= REQUIRED WORK =
Using the data below, show every line where the word "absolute" occurs.

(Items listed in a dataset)
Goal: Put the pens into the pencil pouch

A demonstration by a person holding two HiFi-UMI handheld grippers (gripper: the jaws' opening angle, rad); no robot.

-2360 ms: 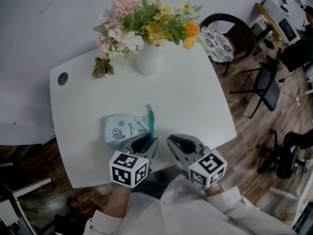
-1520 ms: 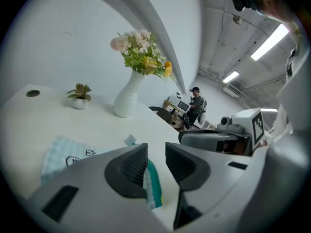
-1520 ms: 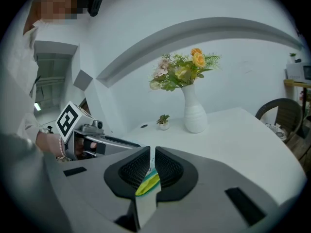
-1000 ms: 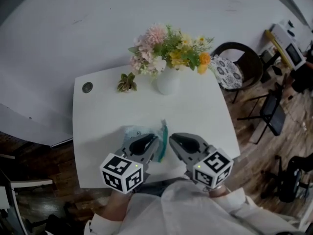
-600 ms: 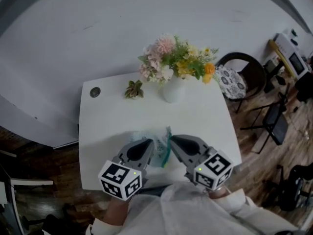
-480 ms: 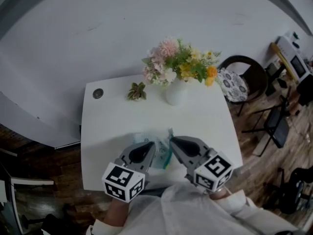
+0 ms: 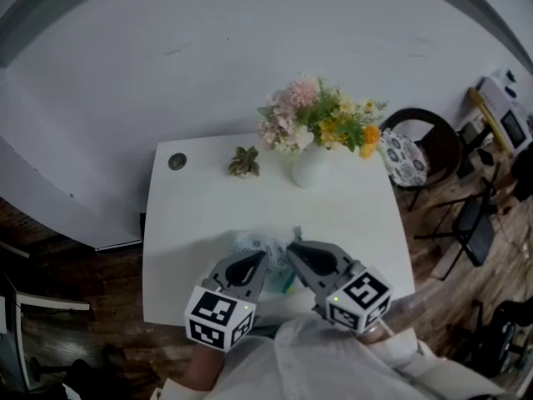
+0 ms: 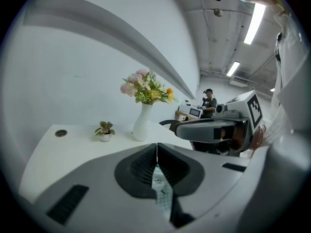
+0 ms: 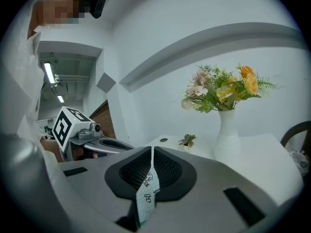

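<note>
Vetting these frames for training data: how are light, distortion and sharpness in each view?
Head view: dim and soft, fisheye bows the table edges, pouch barely legible. Left gripper view: black vignette, ceiling light blown out. Right gripper view: same vignette, vase fairly sharp, pouch print readable between the jaws.

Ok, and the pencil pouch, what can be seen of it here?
The pencil pouch is soft pale blue-green fabric with small dark cartoon prints and a teal zipper edge. It is at the near edge of the white table, mostly hidden under the grippers. The left gripper and right gripper each pinch a fold of it, the right's jaws just closed.
</note>
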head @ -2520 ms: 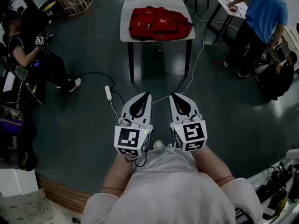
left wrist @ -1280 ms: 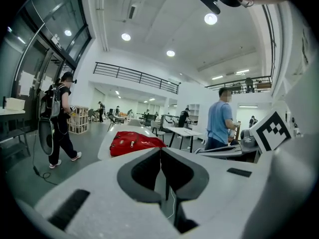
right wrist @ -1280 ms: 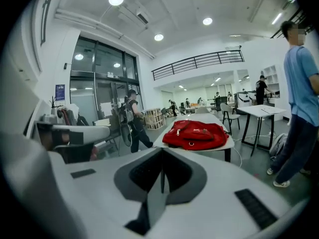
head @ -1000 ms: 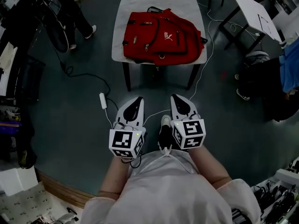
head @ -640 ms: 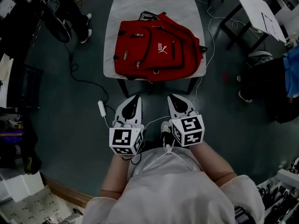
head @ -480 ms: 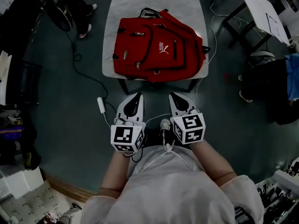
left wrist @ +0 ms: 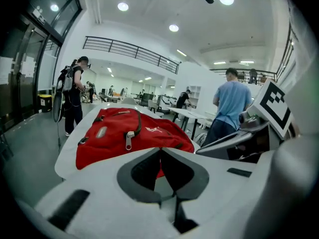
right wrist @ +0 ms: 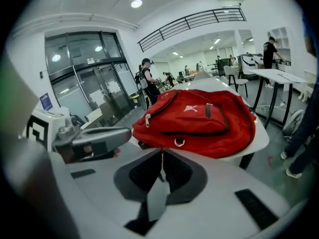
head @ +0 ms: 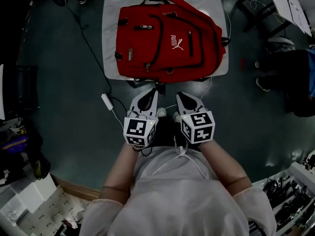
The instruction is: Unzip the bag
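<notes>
A red backpack (head: 170, 38) lies flat on a white table (head: 109, 43), all its zippers closed. In the left gripper view the backpack (left wrist: 130, 133) shows a metal zipper pull (left wrist: 128, 140) facing me. The right gripper view has the backpack (right wrist: 199, 119) with a zipper pull (right wrist: 147, 119) at its left end and a metal ring (right wrist: 178, 143) on its near edge. My left gripper (head: 154, 91) and right gripper (head: 178, 95) hang side by side just short of the table's near edge. Both are shut and hold nothing.
A white power adapter (head: 107, 101) and its cable lie on the floor left of the grippers. Another table (head: 295, 4) and a dark bag (head: 290, 77) stand at the right. A person in a blue shirt (left wrist: 230, 103) stands beyond the table, another person (left wrist: 72, 98) at the left.
I have come closer to the table, so the backpack now lies just ahead of the grippers. Both grippers stayed shut and side by side.
</notes>
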### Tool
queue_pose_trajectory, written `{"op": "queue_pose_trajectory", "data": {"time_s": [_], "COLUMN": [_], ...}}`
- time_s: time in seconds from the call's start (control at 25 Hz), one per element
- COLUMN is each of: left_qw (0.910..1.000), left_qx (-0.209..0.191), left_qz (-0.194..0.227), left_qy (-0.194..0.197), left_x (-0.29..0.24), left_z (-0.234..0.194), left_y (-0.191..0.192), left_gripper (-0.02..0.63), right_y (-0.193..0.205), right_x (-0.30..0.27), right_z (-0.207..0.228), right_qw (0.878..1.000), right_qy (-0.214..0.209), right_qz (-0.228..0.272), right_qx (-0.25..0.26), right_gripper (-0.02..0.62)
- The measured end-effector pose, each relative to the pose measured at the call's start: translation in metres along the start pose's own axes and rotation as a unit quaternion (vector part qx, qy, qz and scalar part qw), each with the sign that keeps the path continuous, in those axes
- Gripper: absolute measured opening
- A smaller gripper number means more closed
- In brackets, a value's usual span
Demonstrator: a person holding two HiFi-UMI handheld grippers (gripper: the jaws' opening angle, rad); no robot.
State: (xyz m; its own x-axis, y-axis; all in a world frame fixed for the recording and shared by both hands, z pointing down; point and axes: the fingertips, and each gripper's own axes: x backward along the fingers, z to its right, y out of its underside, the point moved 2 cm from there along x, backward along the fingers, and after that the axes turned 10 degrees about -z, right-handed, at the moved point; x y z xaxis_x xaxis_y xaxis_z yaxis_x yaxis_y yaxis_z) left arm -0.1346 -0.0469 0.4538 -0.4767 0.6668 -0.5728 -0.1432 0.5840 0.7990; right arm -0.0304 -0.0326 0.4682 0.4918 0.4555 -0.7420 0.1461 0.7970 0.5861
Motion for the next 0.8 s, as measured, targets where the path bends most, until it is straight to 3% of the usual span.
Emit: {"op": "queue_pose_trajectory", "data": {"time_s": [0.2, 0.36, 0.4, 0.48, 0.52, 0.68, 0.8], "left_qw": [0.9994, 0.9975, 0.9974, 0.9971, 0.9968, 0.9938, 0.9911], "left_qx": [-0.003, 0.005, 0.008, 0.007, 0.004, -0.011, 0.005], "left_qz": [-0.03, -0.064, -0.065, -0.068, -0.073, -0.106, -0.127], "left_qy": [0.015, 0.028, 0.032, 0.033, 0.032, 0.031, 0.04], "left_x": [-0.036, -0.059, -0.063, -0.071, -0.075, -0.083, -0.091], "left_z": [-0.028, -0.047, -0.052, -0.06, -0.063, -0.069, -0.073], "left_y": [0.025, 0.048, 0.051, 0.054, 0.055, 0.061, 0.066], "left_gripper": [0.02, 0.02, 0.02, 0.02, 0.02, 0.02, 0.02], "right_y": [0.018, 0.043, 0.046, 0.044, 0.042, 0.045, 0.045], "right_x": [-0.052, -0.094, -0.103, -0.117, -0.123, -0.143, -0.161], "right_z": [-0.007, -0.006, -0.005, -0.004, -0.002, 0.002, 0.008], "right_qw": [0.999, 0.997, 0.997, 0.998, 0.998, 0.998, 0.998], "right_qy": [-0.01, 0.014, 0.021, 0.03, 0.034, 0.049, 0.052], "right_qz": [-0.035, -0.064, -0.062, -0.044, -0.035, -0.037, -0.039], "right_qx": [0.016, 0.035, 0.036, 0.031, 0.027, 0.003, -0.001], "right_gripper": [0.031, 0.032, 0.04, 0.166, 0.179, 0.179, 0.179]}}
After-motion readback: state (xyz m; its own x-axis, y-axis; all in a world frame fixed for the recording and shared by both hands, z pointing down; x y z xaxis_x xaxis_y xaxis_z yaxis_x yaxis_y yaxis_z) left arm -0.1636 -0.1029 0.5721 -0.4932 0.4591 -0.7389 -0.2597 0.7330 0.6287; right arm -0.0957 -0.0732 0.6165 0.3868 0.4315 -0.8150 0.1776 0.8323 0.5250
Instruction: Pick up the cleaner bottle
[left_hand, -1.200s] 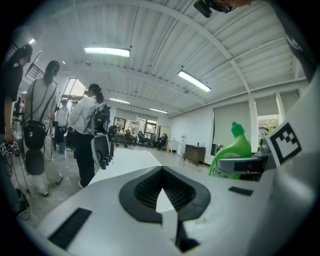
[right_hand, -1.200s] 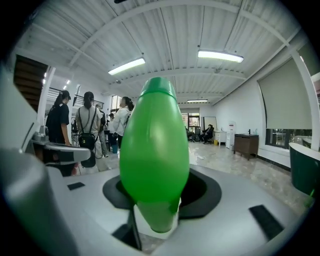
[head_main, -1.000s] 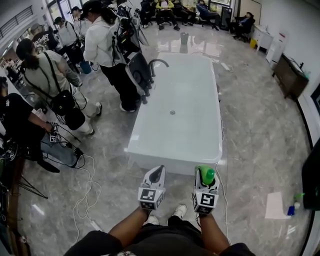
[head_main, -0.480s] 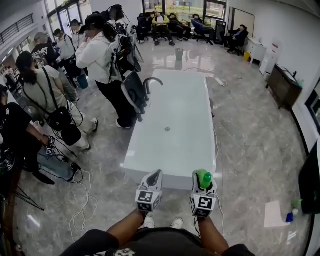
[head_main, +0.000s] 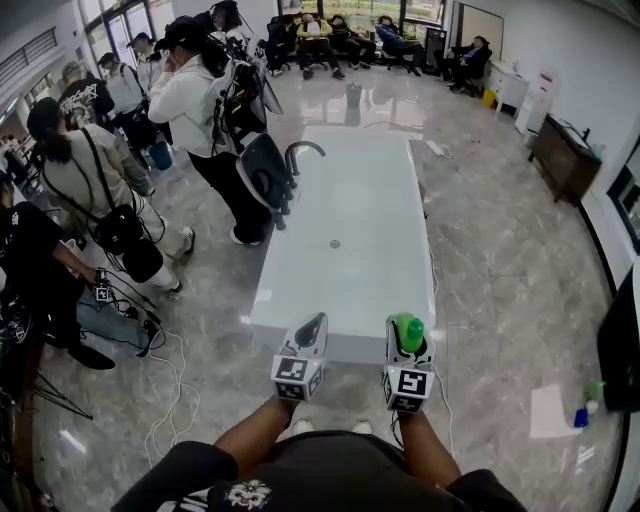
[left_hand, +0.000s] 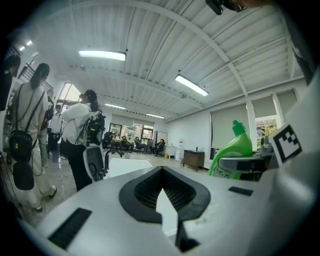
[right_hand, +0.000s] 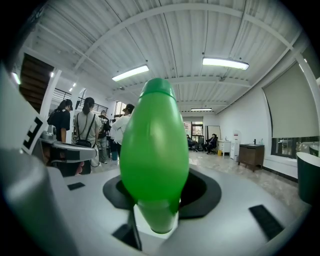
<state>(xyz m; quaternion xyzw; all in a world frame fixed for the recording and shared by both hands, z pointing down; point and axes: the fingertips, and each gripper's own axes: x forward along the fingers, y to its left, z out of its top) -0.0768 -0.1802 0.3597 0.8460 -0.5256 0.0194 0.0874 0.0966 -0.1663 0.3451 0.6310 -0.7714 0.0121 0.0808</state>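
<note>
A long white bathtub (head_main: 350, 270) stands on the glossy marble floor (head_main: 500, 260), with a curved faucet (head_main: 303, 150) at its far left rim. People (head_main: 195, 100) stand to its left, and white cables (head_main: 165, 395) trail nearby.

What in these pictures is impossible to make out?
- Label of the cleaner bottle: the right gripper view shows only plain green, and in the left gripper view the right gripper covers its lower half.
- Small items on the floor, head view: too small to identify.
- Contents of the white tub, head view: too glossy and distant to tell.

Right claw (head_main: 408, 347) hides the lower half of the cleaner bottle (head_main: 410, 329).
</note>
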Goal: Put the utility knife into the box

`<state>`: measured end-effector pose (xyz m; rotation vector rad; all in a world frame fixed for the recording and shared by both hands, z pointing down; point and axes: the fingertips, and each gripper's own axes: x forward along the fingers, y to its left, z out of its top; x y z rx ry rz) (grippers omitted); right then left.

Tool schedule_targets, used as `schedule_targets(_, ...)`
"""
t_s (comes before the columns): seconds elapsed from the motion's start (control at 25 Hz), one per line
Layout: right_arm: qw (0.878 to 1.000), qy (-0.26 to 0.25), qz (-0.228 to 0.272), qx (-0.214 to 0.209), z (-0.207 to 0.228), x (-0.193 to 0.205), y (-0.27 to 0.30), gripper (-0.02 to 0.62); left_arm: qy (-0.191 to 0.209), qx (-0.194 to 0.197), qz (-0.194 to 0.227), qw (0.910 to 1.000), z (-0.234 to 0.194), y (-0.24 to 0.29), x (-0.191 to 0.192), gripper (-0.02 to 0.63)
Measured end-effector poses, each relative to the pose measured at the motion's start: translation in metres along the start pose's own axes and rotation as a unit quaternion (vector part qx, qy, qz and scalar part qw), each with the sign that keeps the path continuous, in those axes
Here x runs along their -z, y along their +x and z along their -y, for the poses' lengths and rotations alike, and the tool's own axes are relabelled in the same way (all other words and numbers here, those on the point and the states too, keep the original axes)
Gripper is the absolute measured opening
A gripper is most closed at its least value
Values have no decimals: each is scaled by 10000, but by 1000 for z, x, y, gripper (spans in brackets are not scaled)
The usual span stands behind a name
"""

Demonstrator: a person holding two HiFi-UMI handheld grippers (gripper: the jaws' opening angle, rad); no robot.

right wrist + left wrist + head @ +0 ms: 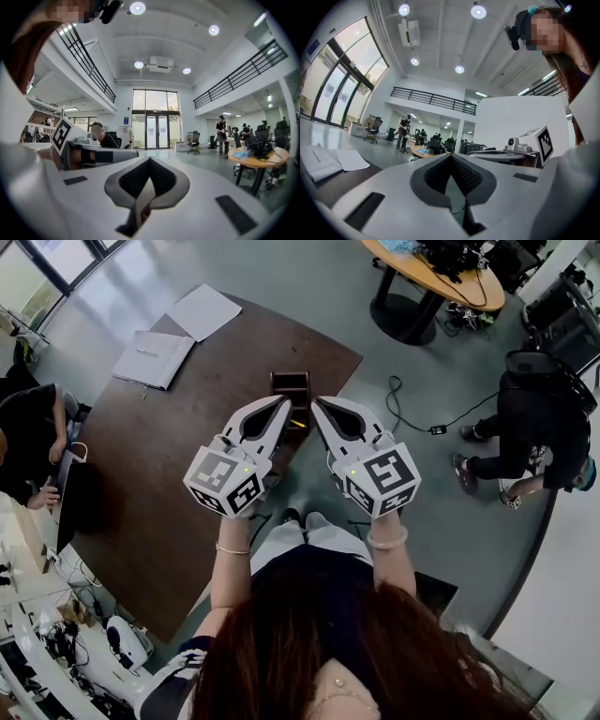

= ANSWER AREA =
- Gripper: absolute measured opening
Gripper is the absolute measured opening

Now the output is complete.